Recently, my work-life balance has come out of equilibrium, leaving me no time to blog. I passed my ‘PhD Upgrade’, which is an assessment of whether or not I’m capable of finishing my degree. Following this, I was left with a shed-load of ‘normal research’ to catch up on, a brief holiday and a nasty cold, which I think was my immune system’s way of telling me to slow down! All things considered, the last six weeks have given me time to reflect on what a bad work-life balance looks like. It’s a common topic in every workplace and since ‘Scientists are normal people’ it’s about time we started discussing it too!
It may seem obvious, but having a good work-life balance is not only better for us, but it’s better for our research and it’s better for our employers too. It doesn’t take a genius to work out that stressed people are less productive and more prone to both mental and physical illness than their relaxed counterparts: they take more time off and spend less time delivering results. Personally, I am most inspired when I’m most relaxed; since finishing my period of over-work my productivity has doubled. In my experience, Scientists like the idea of their job being a lifestyle choice and often find it hard to accept that the main reason we work is to earn money, so that we can have an enjoyable life. But what’s the point of work if we have no time left for ‘joy’?

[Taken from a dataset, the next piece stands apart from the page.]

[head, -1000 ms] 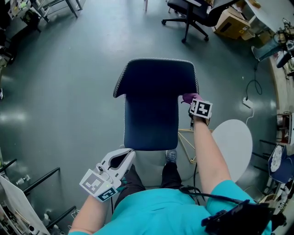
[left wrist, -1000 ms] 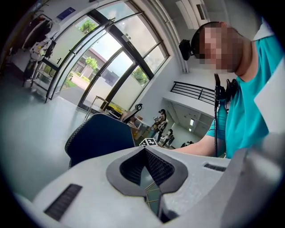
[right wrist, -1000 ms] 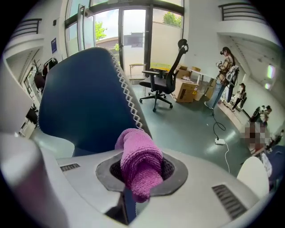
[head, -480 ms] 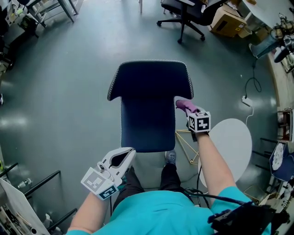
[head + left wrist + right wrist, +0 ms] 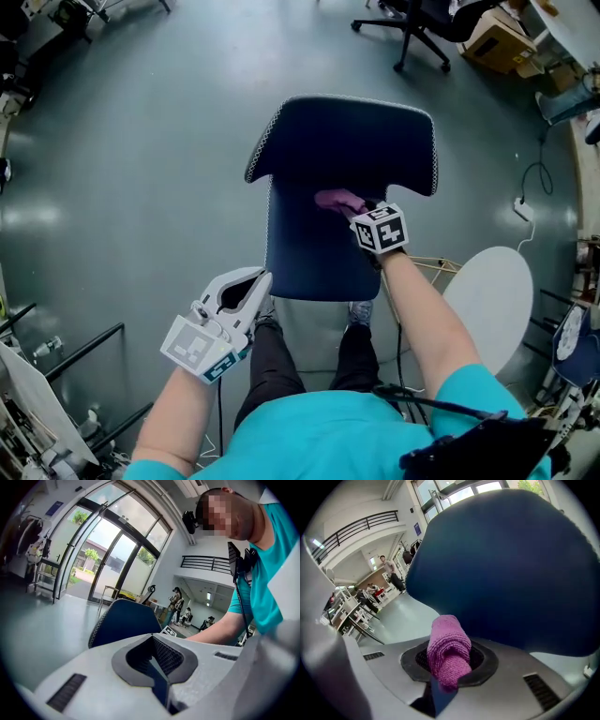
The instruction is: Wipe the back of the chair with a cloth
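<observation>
A dark blue chair stands in front of me, its back filling the right gripper view. My right gripper is shut on a folded purple cloth that rests against the middle of the chair back. The same cloth sticks out between the jaws in the right gripper view. My left gripper hangs low at the chair's near left corner, shut with nothing in it. In the left gripper view the chair shows beyond the jaws.
Grey floor surrounds the chair. A black office chair and a cardboard box stand at the far right. A round white table is close on my right. Metal racks stand at the near left. People stand far off in the hall.
My right gripper has carried the cloth from the chair back's right edge leftwards to its middle. The left gripper has barely moved.
</observation>
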`<state>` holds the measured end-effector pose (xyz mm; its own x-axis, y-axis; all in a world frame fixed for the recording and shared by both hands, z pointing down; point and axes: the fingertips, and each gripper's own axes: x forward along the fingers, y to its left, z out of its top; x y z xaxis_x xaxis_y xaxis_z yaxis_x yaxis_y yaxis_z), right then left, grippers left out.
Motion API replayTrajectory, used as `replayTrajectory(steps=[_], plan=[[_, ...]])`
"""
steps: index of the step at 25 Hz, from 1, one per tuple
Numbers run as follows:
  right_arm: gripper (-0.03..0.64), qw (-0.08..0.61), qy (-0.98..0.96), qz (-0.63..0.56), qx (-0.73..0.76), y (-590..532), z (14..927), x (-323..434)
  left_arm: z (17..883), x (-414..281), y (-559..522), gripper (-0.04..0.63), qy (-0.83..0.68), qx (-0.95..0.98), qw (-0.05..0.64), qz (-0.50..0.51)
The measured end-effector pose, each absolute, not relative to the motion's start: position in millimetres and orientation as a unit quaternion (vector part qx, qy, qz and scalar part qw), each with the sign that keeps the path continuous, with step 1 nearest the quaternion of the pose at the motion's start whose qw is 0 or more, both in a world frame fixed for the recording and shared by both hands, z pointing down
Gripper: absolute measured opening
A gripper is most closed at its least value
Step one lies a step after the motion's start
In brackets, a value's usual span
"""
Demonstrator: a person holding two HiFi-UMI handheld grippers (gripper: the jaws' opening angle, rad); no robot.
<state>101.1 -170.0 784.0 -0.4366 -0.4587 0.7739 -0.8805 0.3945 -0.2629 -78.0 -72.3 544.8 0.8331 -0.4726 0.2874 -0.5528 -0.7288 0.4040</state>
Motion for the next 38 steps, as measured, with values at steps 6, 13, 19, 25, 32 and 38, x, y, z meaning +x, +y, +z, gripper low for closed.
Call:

In my opinion, the antiquated structure of academia makes it hard for Scientists to strive for a good work-life balance. Most of us are employed on fixed term contracts all the way through to our mid thirties (if we’re luck enough to be legally employed at all…). Consequently, we are often preoccupied with out-performing our competition and we lack the security that allows us to relax into our research. Whether intentionally or not, these conditions result in employers and bosses having power to set the tone for how hard we should be working, for how many hours and when those hours should be. It’s human nature that we want to emulate those we need to impress. All this can results in a self perpetuating cycle of over-work, with few checks and balances to ensure we’re looking after ourselves. At least this is the narrative we hear….
Despite all the challenges faced by Scientists, I firmly believe that a work-life balance is achievable. I recently had an extremely uplifting conversation with a lecturer who ‘[doesn’t] work weekends’. Simple as this sounds, it was music to my ears! As Scientists we are privileged with an immense amount of freedom compared to those in other professions. We can and should work smartly and efficiently to give ourself time off. To an outsider it would be easy to say that the biggest challenge with a self-motivated career would be motivation itself. I prefer to argue that it’s stopping we need to worry about.